Brief: Retype each line below without a single alteration.

Raw data:
== == ==

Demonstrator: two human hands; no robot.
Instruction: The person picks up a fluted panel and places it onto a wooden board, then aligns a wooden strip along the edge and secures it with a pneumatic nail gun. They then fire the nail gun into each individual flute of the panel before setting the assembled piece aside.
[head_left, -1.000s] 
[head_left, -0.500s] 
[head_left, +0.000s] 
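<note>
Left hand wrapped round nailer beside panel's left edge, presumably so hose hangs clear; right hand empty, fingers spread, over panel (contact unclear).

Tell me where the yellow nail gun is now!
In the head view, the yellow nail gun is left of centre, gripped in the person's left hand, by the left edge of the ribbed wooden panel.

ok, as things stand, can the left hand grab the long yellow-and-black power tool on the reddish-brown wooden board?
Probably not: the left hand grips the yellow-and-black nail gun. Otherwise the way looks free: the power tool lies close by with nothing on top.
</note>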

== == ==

Response below:
Demonstrator: two human hands; no robot.
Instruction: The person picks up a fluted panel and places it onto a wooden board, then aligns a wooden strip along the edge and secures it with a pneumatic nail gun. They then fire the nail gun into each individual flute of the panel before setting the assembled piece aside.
[head_left, -1.000s] 
[head_left, -0.500s] 
[head_left, +0.000s] 
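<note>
Left hand wrapped round nailer beside panel's left edge, presumably so hose hangs clear; right hand empty, fingers spread, over panel (contact unclear).

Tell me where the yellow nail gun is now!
In the head view, the yellow nail gun is left of centre, gripped in the person's left hand, by the left edge of the ribbed wooden panel.

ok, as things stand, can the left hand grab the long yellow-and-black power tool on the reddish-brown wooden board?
Probably not: the left hand grips the yellow-and-black nail gun. Otherwise the way looks free: the power tool lies close by with nothing on top.
</note>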

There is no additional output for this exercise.